**** Data section ****
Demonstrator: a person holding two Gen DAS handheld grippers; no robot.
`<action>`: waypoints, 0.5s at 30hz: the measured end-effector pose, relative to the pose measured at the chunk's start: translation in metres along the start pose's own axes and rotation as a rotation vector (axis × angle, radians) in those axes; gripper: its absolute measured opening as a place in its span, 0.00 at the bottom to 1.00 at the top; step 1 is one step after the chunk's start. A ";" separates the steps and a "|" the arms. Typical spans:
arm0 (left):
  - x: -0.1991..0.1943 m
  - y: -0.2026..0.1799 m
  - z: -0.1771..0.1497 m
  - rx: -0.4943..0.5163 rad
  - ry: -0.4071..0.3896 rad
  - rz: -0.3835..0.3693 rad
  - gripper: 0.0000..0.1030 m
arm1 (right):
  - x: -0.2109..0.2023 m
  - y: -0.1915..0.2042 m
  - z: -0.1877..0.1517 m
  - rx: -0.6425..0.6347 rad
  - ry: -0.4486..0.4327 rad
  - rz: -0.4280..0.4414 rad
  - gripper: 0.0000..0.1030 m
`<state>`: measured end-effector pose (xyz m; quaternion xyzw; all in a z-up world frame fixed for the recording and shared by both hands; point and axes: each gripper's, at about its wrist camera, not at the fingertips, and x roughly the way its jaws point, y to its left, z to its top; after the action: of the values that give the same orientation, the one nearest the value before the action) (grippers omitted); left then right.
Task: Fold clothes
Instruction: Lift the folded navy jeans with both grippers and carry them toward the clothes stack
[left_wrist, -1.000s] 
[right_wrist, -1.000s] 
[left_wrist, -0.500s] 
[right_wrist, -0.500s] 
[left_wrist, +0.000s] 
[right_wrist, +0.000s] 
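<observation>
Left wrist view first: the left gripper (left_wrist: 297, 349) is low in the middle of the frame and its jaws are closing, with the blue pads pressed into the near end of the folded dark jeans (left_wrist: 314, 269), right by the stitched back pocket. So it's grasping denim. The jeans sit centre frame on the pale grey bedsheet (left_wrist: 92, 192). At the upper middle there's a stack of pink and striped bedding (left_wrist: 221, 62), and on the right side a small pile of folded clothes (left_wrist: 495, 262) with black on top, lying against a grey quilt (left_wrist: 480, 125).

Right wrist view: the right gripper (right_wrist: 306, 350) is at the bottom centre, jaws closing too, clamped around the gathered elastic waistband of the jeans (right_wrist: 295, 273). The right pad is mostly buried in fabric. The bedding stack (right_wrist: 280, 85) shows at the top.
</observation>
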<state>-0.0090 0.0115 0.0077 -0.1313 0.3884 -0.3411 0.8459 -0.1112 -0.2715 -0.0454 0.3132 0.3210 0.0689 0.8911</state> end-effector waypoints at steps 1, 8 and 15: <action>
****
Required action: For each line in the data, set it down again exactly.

Task response:
Demonstrator: a person holding two Gen DAS handheld grippers; no robot.
`<action>`: waypoints, 0.5s at 30hz: the measured end-effector pose, relative to the pose measured at the chunk's start: translation in metres along the start pose's own axes and rotation as a rotation vector (axis × angle, radians) in those axes; gripper: its absolute measured opening as a place in its span, 0.00 at the bottom to 1.00 at the top; step 1 is one step after the chunk's start. A ";" separates the steps and a "|" the arms. Typical spans:
arm0 (left):
  - x: -0.1991..0.1943 m
  - y: -0.2026..0.1799 m
  - z: -0.1771..0.1497 m
  - rx: -0.4943..0.5163 rad
  - ry: -0.4071..0.3896 rad
  - rz: -0.3835..0.3693 rad
  - gripper: 0.0000..0.1030 m
arm1 (right):
  - x: -0.2109..0.2023 m
  - y: -0.1915..0.2042 m
  - z: -0.1877..0.1517 m
  - rx: -0.6425..0.6347 rad
  - ry: -0.4486..0.4327 rad
  - rz: -0.4280..0.4414 rad
  - gripper: 0.0000..0.1030 m
`<state>`: measured end-effector pose (xyz m; quaternion xyzw; all in a z-up world frame fixed for the recording and shared by both hands; point and axes: each gripper's, at about its wrist camera, not at the fingertips, and x roughly the way its jaws point, y to its left, z to its top; after the action: of the values that give the same orientation, the one nearest the value before the action) (grippers omitted); left then right.
Task: Fold clothes
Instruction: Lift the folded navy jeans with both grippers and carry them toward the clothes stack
[left_wrist, -1.000s] 
[right_wrist, -1.000s] 
[left_wrist, -0.500s] 
[right_wrist, -0.500s] 
[left_wrist, +0.000s] 
[right_wrist, +0.000s] 
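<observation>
Left wrist view first: the left gripper (left_wrist: 297, 349) is low in the middle of the frame and its jaws are closing, with the blue pads pressed into the near end of the folded dark jeans (left_wrist: 314, 269), right by the stitched back pocket. So it's grasping denim. The jeans sit centre frame on the pale grey bedsheet (left_wrist: 92, 192). At the upper middle there's a stack of pink and striped bedding (left_wrist: 221, 62), and on the right side a small pile of folded clothes (left_wrist: 495, 262) with black on top, lying against a grey quilt (left_wrist: 480, 125).

Right wrist view: the right gripper (right_wrist: 306, 350) is at the bottom centre, jaws closing too, clamped around the gathered elastic waistband of the jeans (right_wrist: 295, 273). The right pad is mostly buried in fabric. The bedding stack (right_wrist: 280, 85) shows at the top.
</observation>
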<state>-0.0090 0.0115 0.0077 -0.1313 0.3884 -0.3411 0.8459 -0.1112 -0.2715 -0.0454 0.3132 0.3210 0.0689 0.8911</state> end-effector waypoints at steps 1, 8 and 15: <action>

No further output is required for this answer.